REQUIRED ACTION:
Below are the records; copy every line in them that holds the string "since".

Stored records:
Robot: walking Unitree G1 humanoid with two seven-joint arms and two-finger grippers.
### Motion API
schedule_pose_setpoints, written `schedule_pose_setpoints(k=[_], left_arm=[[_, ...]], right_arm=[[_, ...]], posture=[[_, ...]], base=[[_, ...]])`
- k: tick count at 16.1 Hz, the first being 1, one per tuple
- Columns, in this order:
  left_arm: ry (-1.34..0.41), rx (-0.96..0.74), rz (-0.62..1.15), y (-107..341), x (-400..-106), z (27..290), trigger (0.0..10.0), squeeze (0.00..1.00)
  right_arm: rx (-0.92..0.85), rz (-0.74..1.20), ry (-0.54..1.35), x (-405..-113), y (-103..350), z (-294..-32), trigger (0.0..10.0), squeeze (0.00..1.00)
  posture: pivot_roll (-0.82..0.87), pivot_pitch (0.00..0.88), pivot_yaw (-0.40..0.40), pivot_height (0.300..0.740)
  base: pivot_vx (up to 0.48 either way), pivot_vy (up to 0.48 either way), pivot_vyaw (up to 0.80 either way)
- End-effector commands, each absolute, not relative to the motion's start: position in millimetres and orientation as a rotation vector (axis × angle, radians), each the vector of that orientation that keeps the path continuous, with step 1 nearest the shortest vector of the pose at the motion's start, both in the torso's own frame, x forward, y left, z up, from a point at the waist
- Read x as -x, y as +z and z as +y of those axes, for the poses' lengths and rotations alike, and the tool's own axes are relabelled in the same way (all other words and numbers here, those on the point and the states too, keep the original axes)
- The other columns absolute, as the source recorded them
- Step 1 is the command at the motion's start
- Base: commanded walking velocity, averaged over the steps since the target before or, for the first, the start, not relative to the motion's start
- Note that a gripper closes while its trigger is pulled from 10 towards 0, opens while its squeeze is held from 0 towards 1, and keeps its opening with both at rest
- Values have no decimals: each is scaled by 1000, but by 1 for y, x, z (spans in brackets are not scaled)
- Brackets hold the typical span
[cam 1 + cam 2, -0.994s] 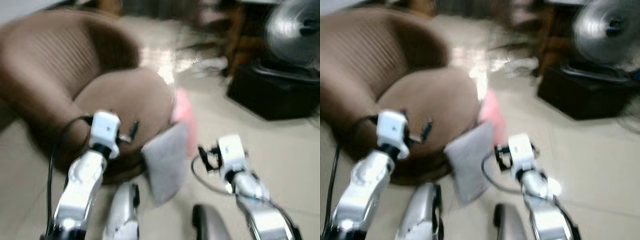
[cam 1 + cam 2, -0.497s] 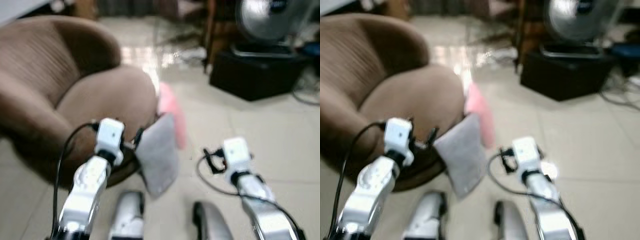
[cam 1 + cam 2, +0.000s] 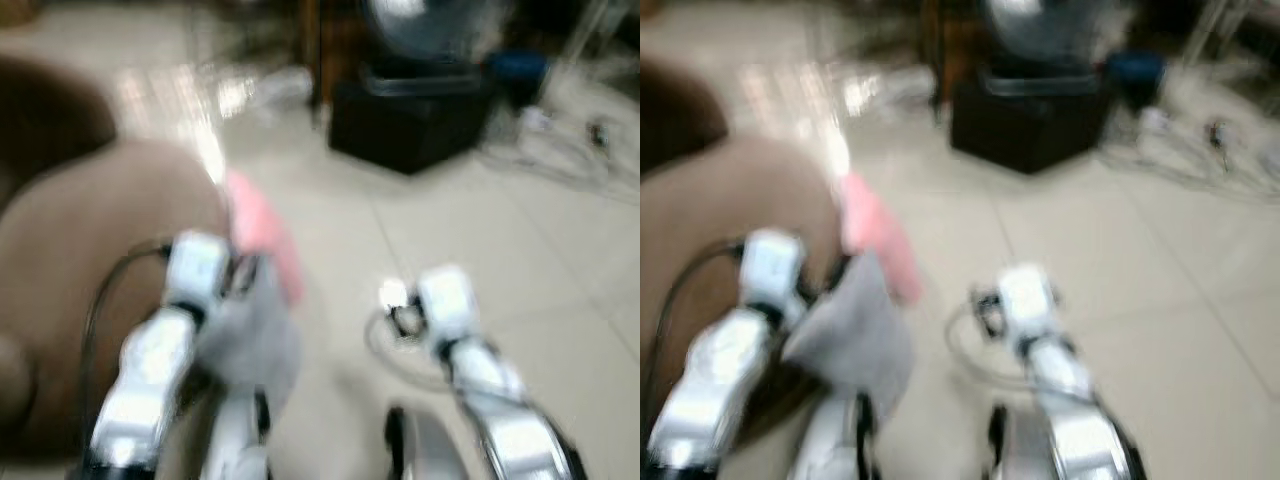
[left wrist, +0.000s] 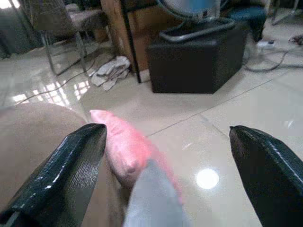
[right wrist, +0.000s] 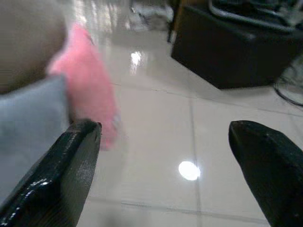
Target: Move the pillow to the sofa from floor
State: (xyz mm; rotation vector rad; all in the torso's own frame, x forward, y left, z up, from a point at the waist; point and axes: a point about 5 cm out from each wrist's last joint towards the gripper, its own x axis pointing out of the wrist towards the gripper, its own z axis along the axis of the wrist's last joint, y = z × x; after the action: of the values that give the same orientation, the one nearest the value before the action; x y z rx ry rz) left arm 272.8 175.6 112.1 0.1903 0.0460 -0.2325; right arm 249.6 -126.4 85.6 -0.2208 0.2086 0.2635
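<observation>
While the head views are smeared with blur, we still see both pincers raised in front of us. The left pincer (image 4: 165,156) has its fingers spread wide, nothing between them; it hangs just over the top edge of the grey pillow (image 3: 855,335). The right pincer (image 5: 170,156) is also spread wide and empty, near the pillows on their right side.

Outward from there: the grey pillow stands on edge on the floor (image 3: 480,250), leaning against the front of the brown sofa (image 3: 90,250). A pink pillow (image 4: 125,149) stands just behind it on the far side, also against the sofa; whether the two touch we cannot tell. Far right: a black box (image 4: 199,56) with a fan (image 3: 420,25) on it, cables (image 3: 560,150) on the tiles beyond, and crumpled cloth (image 4: 111,71) on the floor near a chair (image 4: 61,23).

Handling, our guess: both pillows look soft, light and squashy, not fragile, fabric not slippery. A thin edge pinch would likely fold or slip, so take a deep bite on the upper corner or top edge, or squeeze the pillow between both pincers at its sides. Then a short lift onto the sofa seat at left.
</observation>
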Motion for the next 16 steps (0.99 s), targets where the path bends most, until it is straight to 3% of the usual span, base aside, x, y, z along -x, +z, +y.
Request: schedule_pose_setpoints(k=[1, 6, 7, 11, 16], left_arm=[[-262, -180, 41, 112, -273, 165, 10000, 0], [-236, -191, 158, 97, -273, 178, 10000, 0], [-257, -178, 202, 92, -273, 178, 10000, 1000], [-340, -162, 379, 64, -290, 172, 10000, 1000], [-169, -169, 491, 46, -320, 187, 10000, 1000]], right_arm=[[251, 247, 230, -246, 78, -138, 10000, 0], [255, 236, 263, -246, 84, -130, 10000, 0], [261, 236, 275, -245, 85, -129, 10000, 0], [282, 274, 398, -241, 80, -125, 10000, 0], [368, 314, 474, -233, 68, -120, 10000, 0]], posture=[[-15, 86, 31, 590], [-10, 93, 28, 590], [-9, 95, 27, 590], [-13, 120, 30, 590], [-39, 178, 39, 590]], base=[[292, 0, 0], [0, 0, 0], [0, 0, 0], [0, 0, 0], [0, 0, 0]])
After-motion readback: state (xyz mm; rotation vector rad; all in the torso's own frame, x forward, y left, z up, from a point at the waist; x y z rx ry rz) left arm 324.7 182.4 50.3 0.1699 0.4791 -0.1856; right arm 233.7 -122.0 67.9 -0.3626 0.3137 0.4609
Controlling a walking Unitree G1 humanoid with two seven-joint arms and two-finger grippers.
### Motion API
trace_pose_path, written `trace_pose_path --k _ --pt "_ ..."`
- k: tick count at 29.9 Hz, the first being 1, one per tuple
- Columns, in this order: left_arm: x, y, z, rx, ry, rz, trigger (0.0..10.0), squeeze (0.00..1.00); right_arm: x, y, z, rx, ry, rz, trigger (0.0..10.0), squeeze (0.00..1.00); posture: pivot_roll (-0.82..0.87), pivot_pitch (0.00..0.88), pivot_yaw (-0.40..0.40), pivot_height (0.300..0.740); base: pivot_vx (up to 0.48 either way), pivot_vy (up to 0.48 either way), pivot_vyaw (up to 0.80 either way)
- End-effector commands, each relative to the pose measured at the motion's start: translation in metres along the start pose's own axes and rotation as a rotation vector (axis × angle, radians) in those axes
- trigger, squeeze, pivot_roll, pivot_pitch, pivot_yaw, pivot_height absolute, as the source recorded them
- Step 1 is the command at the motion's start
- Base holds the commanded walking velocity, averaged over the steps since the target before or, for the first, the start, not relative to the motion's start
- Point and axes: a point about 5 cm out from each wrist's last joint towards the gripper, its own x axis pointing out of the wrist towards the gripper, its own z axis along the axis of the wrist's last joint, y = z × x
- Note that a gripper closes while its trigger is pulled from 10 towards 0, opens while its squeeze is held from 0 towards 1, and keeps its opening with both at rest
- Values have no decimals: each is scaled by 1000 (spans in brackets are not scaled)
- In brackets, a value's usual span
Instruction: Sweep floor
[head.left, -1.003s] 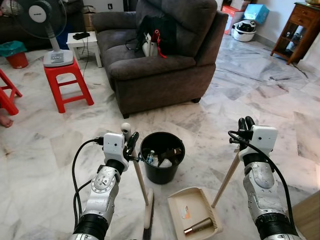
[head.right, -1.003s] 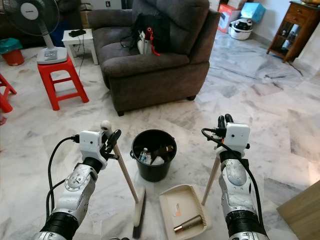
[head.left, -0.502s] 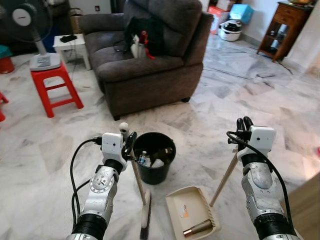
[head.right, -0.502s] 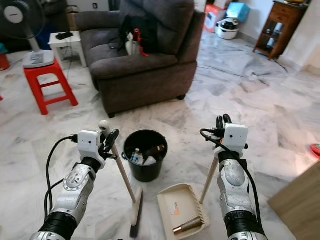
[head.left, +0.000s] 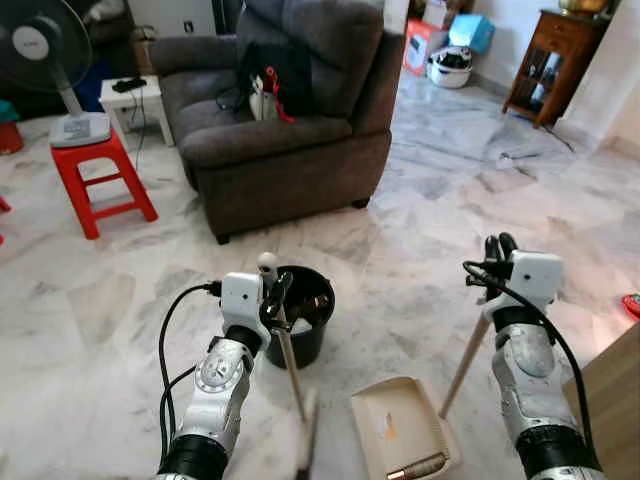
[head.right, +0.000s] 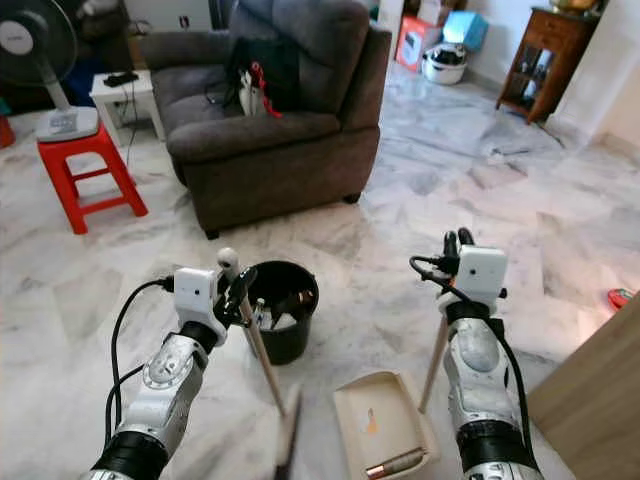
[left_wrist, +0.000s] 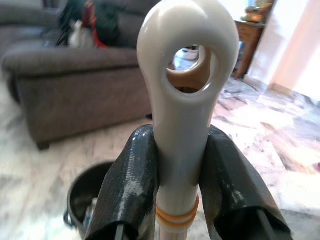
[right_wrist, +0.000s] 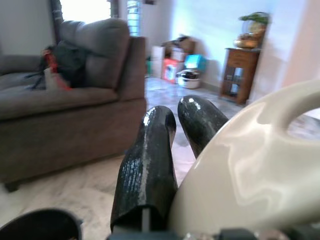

SOLUTION TO THIS PROBLEM:
- Base: commanded walking velocity, averaged over the steps since the target before or, for the first, the start, not relative to the motion's start
- Base holds the commanded walking velocity, averaged over the steps since the target before or, for the first, the start, not relative to the motion's start

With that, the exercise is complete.